Al parecer Constantino tuvo desde siempre la capacidad de transformar sus experiencias vivenciales en arte. Cada una de sus creaciones lleva consigo las marcas de la infancia. Como sus experimentaciones con animales embalsamados que dieron lugar a obras inquietantes y aprovechan la crueldad que observó en el campo, donde su sacrificio es un hecho establecido e incuestionable.

El filme también ofrece un backstage del proceso de creación de obras que causaron impacto en el mundo del arte, como los jabones que fabricó en el taller de sus parientes con grasa obtenida en una lipoaspiración que se realizó o la doble que utilizó para enfrentar su maternidad o las prendas que confeccionó con materiales que imitan la piel humana.

La obra de Constantino desafía umbrales como el asco y el miedo. Es polémica desde su misma gestación, aunque honesta, como puede comprobarse en este documental.
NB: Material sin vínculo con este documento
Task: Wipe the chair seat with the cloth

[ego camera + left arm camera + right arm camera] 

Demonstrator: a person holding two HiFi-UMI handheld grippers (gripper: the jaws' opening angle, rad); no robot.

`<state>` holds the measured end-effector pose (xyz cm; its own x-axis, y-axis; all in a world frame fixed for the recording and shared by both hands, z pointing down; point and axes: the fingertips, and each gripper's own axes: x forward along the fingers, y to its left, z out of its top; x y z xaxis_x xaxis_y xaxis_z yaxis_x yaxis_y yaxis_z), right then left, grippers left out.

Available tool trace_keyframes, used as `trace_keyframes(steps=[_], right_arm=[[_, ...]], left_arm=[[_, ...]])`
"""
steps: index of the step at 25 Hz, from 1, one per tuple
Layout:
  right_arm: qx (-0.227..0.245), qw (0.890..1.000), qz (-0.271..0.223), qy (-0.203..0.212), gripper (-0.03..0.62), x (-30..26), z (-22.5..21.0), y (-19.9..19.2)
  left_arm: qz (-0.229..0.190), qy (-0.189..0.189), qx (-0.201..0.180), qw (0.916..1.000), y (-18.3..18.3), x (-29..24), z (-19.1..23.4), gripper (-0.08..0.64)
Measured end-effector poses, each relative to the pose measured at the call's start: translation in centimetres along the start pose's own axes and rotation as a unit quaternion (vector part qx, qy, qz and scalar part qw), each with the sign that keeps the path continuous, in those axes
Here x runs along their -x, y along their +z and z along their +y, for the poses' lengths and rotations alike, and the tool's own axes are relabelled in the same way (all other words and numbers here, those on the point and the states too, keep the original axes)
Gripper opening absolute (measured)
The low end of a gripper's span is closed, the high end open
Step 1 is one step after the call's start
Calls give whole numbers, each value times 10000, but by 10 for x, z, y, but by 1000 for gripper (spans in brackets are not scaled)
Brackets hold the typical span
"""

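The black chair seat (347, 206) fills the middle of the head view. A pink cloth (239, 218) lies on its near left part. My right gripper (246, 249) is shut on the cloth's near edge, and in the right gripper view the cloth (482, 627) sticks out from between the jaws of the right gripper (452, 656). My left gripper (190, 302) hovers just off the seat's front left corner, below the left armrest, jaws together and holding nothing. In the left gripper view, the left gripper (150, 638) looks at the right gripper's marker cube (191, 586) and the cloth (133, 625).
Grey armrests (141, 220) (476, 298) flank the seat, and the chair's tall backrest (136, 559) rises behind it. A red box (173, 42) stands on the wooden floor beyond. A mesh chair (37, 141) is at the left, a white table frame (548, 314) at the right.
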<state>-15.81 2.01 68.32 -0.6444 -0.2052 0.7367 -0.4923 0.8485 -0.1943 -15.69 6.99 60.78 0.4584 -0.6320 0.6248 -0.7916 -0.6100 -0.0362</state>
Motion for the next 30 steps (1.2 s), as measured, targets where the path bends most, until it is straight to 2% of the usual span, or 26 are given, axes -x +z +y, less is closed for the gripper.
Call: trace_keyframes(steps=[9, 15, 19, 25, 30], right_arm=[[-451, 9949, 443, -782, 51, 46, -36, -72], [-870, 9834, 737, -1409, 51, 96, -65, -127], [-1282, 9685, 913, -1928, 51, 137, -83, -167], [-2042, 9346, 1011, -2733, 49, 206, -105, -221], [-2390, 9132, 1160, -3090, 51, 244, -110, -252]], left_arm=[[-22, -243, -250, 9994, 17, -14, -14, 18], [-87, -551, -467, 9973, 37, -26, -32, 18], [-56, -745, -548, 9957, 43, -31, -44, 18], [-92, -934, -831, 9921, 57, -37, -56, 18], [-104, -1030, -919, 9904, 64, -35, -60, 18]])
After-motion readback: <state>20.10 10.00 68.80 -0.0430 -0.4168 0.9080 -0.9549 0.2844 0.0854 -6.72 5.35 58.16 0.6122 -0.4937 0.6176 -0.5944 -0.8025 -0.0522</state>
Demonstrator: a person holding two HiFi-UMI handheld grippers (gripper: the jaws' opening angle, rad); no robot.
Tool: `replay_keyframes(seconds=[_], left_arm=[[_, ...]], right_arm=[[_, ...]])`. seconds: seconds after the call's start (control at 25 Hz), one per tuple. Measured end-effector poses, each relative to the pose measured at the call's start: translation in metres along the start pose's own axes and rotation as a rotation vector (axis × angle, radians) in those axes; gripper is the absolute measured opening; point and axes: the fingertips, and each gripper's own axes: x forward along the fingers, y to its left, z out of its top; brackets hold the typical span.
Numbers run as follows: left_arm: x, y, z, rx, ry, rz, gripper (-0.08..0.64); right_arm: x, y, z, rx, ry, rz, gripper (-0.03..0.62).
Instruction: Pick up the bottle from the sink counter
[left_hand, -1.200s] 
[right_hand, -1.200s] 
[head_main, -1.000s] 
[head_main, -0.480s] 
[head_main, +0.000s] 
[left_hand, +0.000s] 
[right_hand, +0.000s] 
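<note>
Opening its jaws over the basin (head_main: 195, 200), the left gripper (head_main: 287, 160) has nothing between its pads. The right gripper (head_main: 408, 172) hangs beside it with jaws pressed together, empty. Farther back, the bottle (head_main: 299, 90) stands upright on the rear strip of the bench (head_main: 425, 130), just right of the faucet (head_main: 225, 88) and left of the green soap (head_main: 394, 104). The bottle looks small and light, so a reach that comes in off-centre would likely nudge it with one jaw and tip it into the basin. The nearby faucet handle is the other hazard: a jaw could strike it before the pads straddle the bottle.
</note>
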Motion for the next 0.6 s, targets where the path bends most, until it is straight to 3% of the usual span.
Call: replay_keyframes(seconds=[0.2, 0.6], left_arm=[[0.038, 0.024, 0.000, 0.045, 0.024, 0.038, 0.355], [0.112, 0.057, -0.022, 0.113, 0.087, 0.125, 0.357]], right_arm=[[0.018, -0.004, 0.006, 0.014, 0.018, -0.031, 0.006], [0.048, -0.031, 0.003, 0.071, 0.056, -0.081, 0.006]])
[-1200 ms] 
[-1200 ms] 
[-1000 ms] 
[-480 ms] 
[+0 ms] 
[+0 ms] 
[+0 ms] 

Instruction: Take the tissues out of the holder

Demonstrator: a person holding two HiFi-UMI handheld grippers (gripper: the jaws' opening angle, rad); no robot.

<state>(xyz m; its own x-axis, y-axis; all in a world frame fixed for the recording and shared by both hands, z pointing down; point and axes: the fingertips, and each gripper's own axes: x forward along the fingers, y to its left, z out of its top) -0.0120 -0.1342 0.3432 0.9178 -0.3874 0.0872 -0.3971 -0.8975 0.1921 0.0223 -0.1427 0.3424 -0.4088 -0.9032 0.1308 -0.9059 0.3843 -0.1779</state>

También es movilizadora y extrañamente singular, virtudes que la crítica nacional e internacional casi siempre supo valorar.

Da la sensación que La Artefacta es otra creación de la propia Nicola Constantino para explicar su obra y explicarse a sí misma y que Natalie Cristiani es una fiel y cuidada ejecutora. El resultado es satisfactorio y la elección del filme para abrir el Festival Latinoamericano de Video y Artes Visuales, indudablemente acertada.